Dataset section Start Marker

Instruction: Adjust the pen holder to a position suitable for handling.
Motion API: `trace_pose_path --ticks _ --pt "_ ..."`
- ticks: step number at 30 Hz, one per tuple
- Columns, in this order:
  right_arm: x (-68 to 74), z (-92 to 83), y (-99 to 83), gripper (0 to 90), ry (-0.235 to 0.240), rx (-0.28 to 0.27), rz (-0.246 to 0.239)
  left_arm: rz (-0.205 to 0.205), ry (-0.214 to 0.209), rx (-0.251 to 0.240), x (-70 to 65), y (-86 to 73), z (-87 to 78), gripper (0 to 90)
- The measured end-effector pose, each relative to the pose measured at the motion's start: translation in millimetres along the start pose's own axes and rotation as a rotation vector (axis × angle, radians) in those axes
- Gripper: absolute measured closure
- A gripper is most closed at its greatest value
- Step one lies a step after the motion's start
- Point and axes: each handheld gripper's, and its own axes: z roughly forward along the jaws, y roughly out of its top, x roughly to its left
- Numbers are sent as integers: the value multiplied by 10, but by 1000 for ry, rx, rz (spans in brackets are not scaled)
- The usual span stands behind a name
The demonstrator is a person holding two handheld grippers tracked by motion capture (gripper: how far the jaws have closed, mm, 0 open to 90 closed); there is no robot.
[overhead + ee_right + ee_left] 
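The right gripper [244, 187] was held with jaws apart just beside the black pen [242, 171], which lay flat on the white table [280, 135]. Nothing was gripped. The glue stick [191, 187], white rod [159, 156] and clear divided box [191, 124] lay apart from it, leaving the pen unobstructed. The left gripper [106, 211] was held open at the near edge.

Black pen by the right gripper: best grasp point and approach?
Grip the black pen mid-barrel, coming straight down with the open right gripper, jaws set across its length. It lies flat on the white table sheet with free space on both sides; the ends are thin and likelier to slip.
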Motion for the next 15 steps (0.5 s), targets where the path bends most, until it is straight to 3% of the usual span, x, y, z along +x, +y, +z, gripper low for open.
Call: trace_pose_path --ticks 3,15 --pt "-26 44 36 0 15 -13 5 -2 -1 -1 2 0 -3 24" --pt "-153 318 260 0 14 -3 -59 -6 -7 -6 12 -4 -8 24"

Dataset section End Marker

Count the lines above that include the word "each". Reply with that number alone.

• **Response to this exercise**: 2